Apple and Samsung are famously fighting each other in courts around the world. One of the most famous is a trial that Apple won in 2012 in California. Thanks to a variety of appeals and the Northern District of California’s help in getting the damages reassessed, the trial has remained in court for a year. The two attending a hearing on Jan. 23 where it was recently made known that Apple is requesting damages of $40 per phone or tablet sold as unpaid royalties for devices that Samsung infringed the patents of.
According to Foss Patents, Apple is requesting Samsung to pay $40 dollars per unit for the five patents that the court ruled infringed on Apple’s patents for the phone number tapping feature, unified search, data synchronization, slide-to-unlock, and auto complete.
Foss Patents’ Florian Mueller thinks Apple has “lost its mind.” From his point of view, Apple is suffering from “reality distortion” and asking $40 per unit for five software patents is an “objective insanity.”
Mueller, referring to another patent lawsuit with Research In Motion (Blackberry) where he calculated to actual cost of a smartphone that would be made from patents that cost approximately $8 each per unit ($40 divided by five patents).

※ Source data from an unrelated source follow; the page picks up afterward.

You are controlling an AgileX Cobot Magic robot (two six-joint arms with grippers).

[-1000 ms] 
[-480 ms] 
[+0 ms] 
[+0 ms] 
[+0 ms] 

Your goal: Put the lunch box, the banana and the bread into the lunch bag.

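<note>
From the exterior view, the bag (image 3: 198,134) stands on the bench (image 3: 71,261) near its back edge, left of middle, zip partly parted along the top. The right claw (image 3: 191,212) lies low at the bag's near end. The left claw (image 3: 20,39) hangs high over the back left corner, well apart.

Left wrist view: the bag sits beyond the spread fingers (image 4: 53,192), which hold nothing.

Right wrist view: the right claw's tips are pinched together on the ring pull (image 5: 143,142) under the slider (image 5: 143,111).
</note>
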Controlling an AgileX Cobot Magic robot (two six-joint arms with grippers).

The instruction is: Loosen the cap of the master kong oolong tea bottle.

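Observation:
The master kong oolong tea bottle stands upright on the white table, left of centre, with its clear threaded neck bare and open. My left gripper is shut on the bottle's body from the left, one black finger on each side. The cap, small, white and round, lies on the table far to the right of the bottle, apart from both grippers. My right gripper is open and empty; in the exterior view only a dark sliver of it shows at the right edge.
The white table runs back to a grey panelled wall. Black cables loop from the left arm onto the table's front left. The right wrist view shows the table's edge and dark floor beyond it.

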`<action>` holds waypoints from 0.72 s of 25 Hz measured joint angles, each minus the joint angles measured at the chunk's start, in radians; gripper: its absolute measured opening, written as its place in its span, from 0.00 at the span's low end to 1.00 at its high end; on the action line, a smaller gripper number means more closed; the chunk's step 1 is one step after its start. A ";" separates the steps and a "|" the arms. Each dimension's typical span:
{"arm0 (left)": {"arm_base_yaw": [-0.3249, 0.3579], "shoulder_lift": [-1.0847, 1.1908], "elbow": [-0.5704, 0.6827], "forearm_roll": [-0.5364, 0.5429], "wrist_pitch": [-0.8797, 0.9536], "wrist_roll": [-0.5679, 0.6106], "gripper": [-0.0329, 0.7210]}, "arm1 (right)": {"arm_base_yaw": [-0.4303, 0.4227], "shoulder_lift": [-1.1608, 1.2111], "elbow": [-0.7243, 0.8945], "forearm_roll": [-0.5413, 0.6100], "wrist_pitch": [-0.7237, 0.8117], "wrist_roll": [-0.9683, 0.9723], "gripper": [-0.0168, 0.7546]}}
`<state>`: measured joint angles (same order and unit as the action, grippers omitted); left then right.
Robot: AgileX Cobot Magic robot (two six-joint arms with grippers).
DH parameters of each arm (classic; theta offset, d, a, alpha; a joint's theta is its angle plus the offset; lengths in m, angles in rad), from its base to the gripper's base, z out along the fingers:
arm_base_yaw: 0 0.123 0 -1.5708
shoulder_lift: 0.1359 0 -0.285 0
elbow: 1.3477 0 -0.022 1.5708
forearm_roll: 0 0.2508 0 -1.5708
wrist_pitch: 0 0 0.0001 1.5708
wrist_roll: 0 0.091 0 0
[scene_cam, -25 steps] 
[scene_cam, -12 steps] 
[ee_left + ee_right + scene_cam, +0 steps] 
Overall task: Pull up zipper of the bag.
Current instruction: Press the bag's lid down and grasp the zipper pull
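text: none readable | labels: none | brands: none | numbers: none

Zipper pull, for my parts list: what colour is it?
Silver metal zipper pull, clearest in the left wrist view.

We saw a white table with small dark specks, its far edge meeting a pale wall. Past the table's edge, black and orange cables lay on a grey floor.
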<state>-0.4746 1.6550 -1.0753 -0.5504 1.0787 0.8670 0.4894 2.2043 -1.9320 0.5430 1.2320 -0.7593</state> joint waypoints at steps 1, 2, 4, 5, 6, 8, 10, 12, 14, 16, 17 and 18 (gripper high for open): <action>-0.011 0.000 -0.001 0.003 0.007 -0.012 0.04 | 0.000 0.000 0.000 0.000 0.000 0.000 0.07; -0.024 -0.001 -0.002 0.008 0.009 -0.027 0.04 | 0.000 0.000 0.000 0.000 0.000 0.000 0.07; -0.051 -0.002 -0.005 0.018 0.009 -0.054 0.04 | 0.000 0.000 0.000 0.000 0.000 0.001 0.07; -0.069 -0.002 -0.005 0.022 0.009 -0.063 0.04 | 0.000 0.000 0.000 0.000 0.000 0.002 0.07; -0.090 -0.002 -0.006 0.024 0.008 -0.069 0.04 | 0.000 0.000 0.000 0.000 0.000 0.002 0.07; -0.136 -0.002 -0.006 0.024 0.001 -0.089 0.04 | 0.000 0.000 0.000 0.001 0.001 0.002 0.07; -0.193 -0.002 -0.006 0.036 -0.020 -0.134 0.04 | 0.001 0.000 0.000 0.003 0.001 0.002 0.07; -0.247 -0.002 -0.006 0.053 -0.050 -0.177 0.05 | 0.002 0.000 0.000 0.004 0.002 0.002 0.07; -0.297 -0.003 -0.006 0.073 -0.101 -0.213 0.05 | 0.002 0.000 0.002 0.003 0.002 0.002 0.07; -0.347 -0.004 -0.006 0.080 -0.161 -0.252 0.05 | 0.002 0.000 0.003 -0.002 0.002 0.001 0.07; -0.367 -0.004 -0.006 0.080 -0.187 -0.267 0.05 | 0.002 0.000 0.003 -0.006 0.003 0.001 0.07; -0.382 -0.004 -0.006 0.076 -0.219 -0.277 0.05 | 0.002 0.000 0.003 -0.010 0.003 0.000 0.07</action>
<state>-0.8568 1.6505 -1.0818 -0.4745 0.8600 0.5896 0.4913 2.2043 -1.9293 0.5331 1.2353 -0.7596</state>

By his estimate at that price, a phone using the variety of patents necessary to make a smartphone would actual cost around one million dollars. The average smartphone uses approximately 125,000 patents.
Mueller also points out that this new $40 per-unit request conflicts with Apple’s previous actions. Before the patent suit ever began, Apple offered Samsung $30 per unit for its entire portfolio of patents (not just the five). Additionally, when asked to calculate damages in 2012, when the court ruled in Apple’s favor, the company estimated approximately $7 per unit, altogether.
“Apple’s royalty-type damages claim for five software patents is all so far out of the ballpark of anything that has ever been claimed or rumored to be paid in this industry for entire portfolios,” writes Mueller.
While Mueller’s assertions are legitimate for traditional patents, this request for damages is no in order to seek industry standard fees for patent use, but in order to punish a company for infringing on those patents. Apple may be requesting an outrageous amount of money from Samsung for damages, but maybe Samsung should have paid for them in the first place, back in 2010 when Apple offered them.